_Required work:_ The result should be a verbatim copy of the whole listing.

_Data:_
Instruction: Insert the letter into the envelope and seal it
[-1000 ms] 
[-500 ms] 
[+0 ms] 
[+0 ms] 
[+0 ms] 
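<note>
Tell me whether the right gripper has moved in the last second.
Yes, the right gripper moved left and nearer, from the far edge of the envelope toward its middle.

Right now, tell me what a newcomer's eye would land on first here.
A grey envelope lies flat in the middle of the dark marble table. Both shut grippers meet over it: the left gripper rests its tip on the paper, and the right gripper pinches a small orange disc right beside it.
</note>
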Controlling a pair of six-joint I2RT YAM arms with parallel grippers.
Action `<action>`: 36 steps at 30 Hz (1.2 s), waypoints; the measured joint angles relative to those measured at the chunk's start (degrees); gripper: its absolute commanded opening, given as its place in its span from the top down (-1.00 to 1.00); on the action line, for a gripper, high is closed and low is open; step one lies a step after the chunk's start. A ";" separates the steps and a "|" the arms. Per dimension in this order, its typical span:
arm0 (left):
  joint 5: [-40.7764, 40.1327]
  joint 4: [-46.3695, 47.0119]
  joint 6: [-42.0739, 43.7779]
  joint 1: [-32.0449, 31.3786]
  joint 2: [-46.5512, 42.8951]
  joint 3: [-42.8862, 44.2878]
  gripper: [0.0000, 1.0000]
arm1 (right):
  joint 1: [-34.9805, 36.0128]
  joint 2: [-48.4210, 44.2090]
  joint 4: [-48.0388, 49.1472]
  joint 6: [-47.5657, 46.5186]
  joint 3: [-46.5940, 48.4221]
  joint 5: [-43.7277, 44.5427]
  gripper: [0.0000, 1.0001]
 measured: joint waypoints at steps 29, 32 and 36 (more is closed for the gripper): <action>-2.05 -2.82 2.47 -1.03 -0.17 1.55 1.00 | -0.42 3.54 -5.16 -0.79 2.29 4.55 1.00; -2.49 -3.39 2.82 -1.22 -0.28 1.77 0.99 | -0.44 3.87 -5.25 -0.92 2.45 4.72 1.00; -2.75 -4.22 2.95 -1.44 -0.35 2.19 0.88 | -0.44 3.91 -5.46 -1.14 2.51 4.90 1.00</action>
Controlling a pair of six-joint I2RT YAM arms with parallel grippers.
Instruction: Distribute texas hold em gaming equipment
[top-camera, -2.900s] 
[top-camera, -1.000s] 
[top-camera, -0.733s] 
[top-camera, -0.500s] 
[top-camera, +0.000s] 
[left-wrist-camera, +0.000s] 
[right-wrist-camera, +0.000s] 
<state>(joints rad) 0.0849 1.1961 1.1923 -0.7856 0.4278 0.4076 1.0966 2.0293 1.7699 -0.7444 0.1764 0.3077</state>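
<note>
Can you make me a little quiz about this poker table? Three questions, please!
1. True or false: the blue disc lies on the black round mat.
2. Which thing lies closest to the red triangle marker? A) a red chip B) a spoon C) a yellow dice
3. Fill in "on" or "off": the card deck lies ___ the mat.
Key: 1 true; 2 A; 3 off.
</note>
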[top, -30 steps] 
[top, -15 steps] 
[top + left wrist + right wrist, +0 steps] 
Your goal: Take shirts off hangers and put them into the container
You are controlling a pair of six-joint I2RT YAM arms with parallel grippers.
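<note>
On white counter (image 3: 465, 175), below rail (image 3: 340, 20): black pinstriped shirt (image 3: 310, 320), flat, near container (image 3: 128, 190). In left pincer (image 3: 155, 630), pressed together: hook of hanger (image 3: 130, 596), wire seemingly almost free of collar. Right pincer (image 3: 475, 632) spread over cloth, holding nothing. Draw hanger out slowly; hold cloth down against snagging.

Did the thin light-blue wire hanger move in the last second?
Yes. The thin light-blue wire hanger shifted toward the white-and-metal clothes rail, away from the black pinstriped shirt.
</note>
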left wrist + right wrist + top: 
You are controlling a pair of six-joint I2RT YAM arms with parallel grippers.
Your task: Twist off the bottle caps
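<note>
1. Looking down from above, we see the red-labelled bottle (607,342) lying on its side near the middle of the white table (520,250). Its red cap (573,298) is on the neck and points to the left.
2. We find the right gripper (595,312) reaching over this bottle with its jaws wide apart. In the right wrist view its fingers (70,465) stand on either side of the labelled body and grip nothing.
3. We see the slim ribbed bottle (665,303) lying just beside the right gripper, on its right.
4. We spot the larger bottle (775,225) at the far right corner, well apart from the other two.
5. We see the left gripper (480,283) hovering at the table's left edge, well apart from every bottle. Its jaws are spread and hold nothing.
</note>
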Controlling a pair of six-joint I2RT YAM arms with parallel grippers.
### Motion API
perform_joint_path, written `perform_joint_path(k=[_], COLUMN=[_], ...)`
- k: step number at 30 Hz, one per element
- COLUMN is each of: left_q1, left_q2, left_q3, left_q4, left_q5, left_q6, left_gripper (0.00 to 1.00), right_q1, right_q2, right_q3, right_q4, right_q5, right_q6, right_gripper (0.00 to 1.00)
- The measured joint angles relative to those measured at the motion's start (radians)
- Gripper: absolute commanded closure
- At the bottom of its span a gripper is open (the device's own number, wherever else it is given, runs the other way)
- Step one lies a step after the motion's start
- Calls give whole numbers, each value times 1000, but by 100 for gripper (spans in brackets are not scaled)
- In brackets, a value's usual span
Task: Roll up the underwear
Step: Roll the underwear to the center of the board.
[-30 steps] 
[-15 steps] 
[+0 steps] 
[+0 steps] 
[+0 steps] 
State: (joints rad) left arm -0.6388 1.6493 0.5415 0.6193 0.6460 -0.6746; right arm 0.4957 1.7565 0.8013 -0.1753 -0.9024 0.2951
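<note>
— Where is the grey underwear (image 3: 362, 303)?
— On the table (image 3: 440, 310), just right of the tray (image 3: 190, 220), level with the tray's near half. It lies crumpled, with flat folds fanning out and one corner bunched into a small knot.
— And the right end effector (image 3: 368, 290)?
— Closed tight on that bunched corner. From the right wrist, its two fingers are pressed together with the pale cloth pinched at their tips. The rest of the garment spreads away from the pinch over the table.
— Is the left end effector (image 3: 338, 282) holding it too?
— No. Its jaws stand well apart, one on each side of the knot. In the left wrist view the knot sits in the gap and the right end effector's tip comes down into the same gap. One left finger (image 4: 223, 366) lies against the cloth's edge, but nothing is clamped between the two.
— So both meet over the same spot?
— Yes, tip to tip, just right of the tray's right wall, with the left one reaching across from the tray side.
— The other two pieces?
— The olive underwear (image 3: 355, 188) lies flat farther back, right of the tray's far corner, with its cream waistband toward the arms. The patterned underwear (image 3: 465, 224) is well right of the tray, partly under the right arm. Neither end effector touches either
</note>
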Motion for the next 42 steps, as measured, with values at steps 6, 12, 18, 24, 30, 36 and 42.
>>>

_Answer to this problem:_
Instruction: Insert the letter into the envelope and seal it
[-1000 ms] 
[-500 ms] 
[+0 ms] 
[+0 ms] 
[+0 ms] 
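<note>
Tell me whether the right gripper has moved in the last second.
Yes, the right gripper moved left and nearer, from the far edge of the envelope toward its middle.

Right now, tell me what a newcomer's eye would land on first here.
A grey envelope lies flat in the middle of the dark marble table. Both shut grippers meet over it: the left gripper rests its tip on the paper, and the right gripper pinches a small orange disc right beside it.
</note>
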Controlling a pair of six-joint I2RT YAM arms with parallel grippers.
Action `<action>`: 36 steps at 30 Hz (1.2 s), waypoints; the measured joint angles relative to those measured at the chunk's start (degrees); gripper: its absolute commanded opening, given as its place in its span from the top down (-1.00 to 1.00); on the action line, for a gripper, high is closed and low is open; step one lies a step after the chunk's start. A ";" separates the steps and a "|" the arms. Per dimension in this order, its typical span:
arm0 (left):
  joint 5: [-40.7764, 40.1327]
  joint 4: [-46.3695, 47.0119]
  joint 6: [-42.0739, 43.7779]
  joint 1: [-32.0449, 31.3786]
  joint 2: [-46.5512, 42.8951]
  joint 3: [-42.8862, 44.2878]
  gripper: [0.0000, 1.0000]
arm1 (right):
  joint 1: [-34.9805, 36.0128]
  joint 2: [-48.4210, 44.2090]
  joint 4: [-48.0388, 49.1472]
  joint 6: [-47.5657, 46.5186]
  joint 3: [-46.5940, 48.4221]
  joint 5: [-43.7277, 44.5427]
  gripper: [0.0000, 1.0001]
 measured: joint waypoints at steps 29, 32 and 36 (more is closed for the gripper): <action>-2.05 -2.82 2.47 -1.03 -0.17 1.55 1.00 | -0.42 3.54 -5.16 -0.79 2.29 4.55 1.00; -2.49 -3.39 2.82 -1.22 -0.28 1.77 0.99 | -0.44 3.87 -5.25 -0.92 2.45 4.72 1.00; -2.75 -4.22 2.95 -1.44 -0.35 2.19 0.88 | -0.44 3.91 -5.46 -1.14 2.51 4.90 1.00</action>
Controlling a pair of six-joint I2RT YAM arms with parallel grippers.
Instruction: Distribute texas hold em gaming equipment
[top-camera, -2.900s] 
[top-camera, -1.000s] 
[top-camera, -0.733s] 
[top-camera, -0.500s] 
[top-camera, +0.000s] 
[left-wrist-camera, +0.000s] 
[right-wrist-camera, +0.000s] 
<state>(joints rad) 0.0849 1.1961 1.1923 -0.7856 0.4278 0.4076 1.0966 2.0293 1.7699 -0.7444 0.1764 0.3077</state>
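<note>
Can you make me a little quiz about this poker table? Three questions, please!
1. True or false: the blue disc lies on the black round mat.
2. Which thing lies closest to the red triangle marker? A) a red chip B) a spoon C) a yellow dice
3. Fill in "on" or "off": the card deck lies ___ the mat.
Key: 1 true; 2 A; 3 off.
</note>
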[top, -30 steps] 
[top, -15 steps] 
[top + left wrist + right wrist, +0 steps] 
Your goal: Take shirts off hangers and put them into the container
You are controlling a pair of six-joint I2RT YAM arms with parallel grippers.
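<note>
On white counter (image 3: 465, 175), below rail (image 3: 340, 20): black pinstriped shirt (image 3: 310, 320), flat, near container (image 3: 128, 190). In left pincer (image 3: 155, 630), pressed together: hook of hanger (image 3: 130, 596), wire seemingly almost free of collar. Right pincer (image 3: 475, 632) spread over cloth, holding nothing. Draw hanger out slowly; hold cloth down against snagging.

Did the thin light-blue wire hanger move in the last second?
Yes. The thin light-blue wire hanger shifted toward the white-and-metal clothes rail, away from the black pinstriped shirt.
</note>
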left wrist + right wrist + top: 
You are controlling a pair of six-joint I2RT YAM arms with parallel grippers.
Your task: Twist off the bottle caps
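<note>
1. Looking down from above, we see the red-labelled bottle (607,342) lying on its side near the middle of the white table (520,250). Its red cap (573,298) is on the neck and points to the left.
2. We find the right gripper (595,312) reaching over this bottle with its jaws wide apart. In the right wrist view its fingers (70,465) stand on either side of the labelled body and grip nothing.
3. We see the slim ribbed bottle (665,303) lying just beside the right gripper, on its right.
4. We spot the larger bottle (775,225) at the far right corner, well apart from the other two.
5. We see the left gripper (480,283) hovering at the table's left edge, well apart from every bottle. Its jaws are spread and hold nothing.
</note>
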Controlling a pair of six-joint I2RT YAM arms with parallel grippers.
### Motion API
perform_joint_path, written `perform_joint_path(k=[_], COLUMN=[_], ...)`
- k: step number at 30 Hz, one per element
- COLUMN is each of: left_q1, left_q2, left_q3, left_q4, left_q5, left_q6, left_gripper (0.00 to 1.00), right_q1, right_q2, right_q3, right_q4, right_q5, right_q6, right_gripper (0.00 to 1.00)
- The measured joint angles relative to those measured at the motion's start (radians)
- Gripper: absolute commanded closure
- At the bottom of its span a gripper is open (the device's own number, wherever else it is given, runs the other way)
- Step one lies a step after the motion's start
- Calls give whole numbers, each value times 1000, but by 100 for gripper (spans in brackets are not scaled)
- In brackets, a value's usual span
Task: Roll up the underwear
Step: Roll the underwear to the center of the board.
[-30 steps] 
[-15 steps] 
[+0 steps] 
[+0 steps] 
[+0 steps] 
State: (joints rad) left arm -0.6388 1.6493 0.5415 0.6193 0.6460 -0.6746; right arm 0.4957 1.7565 0.8013 -0.1753 -0.9024 0.2951
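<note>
— Where is the grey underwear (image 3: 362, 303)?
— On the table (image 3: 440, 310), just right of the tray (image 3: 190, 220), level with the tray's near half. It lies crumpled, with flat folds fanning out and one corner bunched into a small knot.
— And the right end effector (image 3: 368, 290)?
— Closed tight on that bunched corner. From the right wrist, its two fingers are pressed together with the pale cloth pinched at their tips. The rest of the garment spreads away from the pinch over the table.
— Is the left end effector (image 3: 338, 282) holding it too?
— No. Its jaws stand well apart, one on each side of the knot. In the left wrist view the knot sits in the gap and the right end effector's tip comes down into the same gap. One left finger (image 4: 223, 366) lies against the cloth's edge, but nothing is clamped between the two.
— So both meet over the same spot?
— Yes, tip to tip, just right of the tray's right wall, with the left one reaching across from the tray side.
— The other two pieces?
— The olive underwear (image 3: 355, 188) lies flat farther back, right of the tray's far corner, with its cream waistband toward the arms. The patterned underwear (image 3: 465, 224) is well right of the tray, partly under the right arm. Neither end effector touches either
</note>
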Motion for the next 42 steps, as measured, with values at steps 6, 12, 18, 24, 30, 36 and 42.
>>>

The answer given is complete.